The only theatrical movies I saw during this period were IRONMAN and BATMAN: THE DARK KNIGHT. I liked them both but the latter asked me to suspend my disbelief way beyond my capacity to do so. Way back before CGI I was a comic fan, collector, and fanzine editor/publisher (in conjunction with various friends). I wish they'd been able to produce movies like this at that time.

Tuesday, March 11, 2008

Sadie/Mittens/Puddy Tat

It seems I never post unless an animal dies.

After 20 years as a companion and friend our little kitty is gone. Her name was Sadie, but over the years I've called her Mittens and Puddy Tat. She was generally well-behaved. She never scratched the furniture or bit and clawed us. She proudly left parts of birds and rodents on the front stoop and could be trusted to go outside without running off. She wasn't a lap cat, but if you laid down she'd happily lie on your chest and accept petting. I made up a song about that called "Quality Time" and the girls and I would sing it to her as we stroked Sadie's long fur.

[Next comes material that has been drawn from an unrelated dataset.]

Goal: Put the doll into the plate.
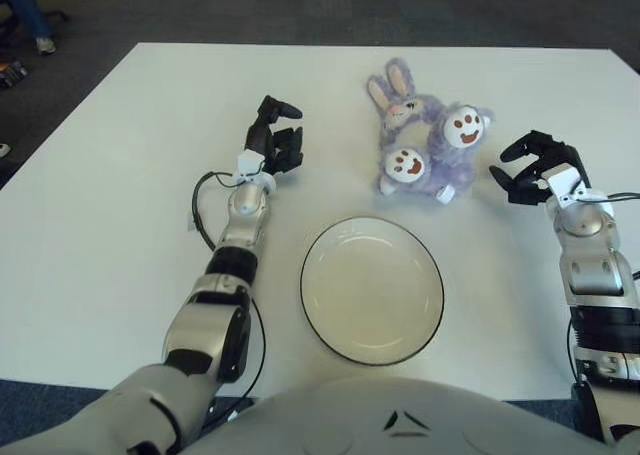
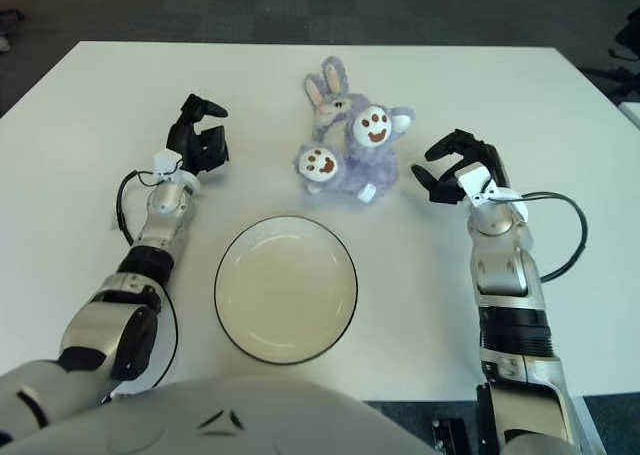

But time caught up to the old girl. Lately she's refused her food, allowed her coat to get matted, and her eyes have leaked. She was supposed to be put to sleep three weeks ago, but I figured that as long as she could leap a six-foot fence I'd wait. Today was the day she was scheduled to be put to sleep, but she cheated the hangman. Yesterday morning she went out and never came back. We assume she found a quiet, private place to sleep the big sleep.

I wish I had a better photo in my computer of Sadie, but this is such a typical scene; opening the door to find her patiently waiting on the stoop. Good-bye kitty, and thanks for being our dear friend for all these years.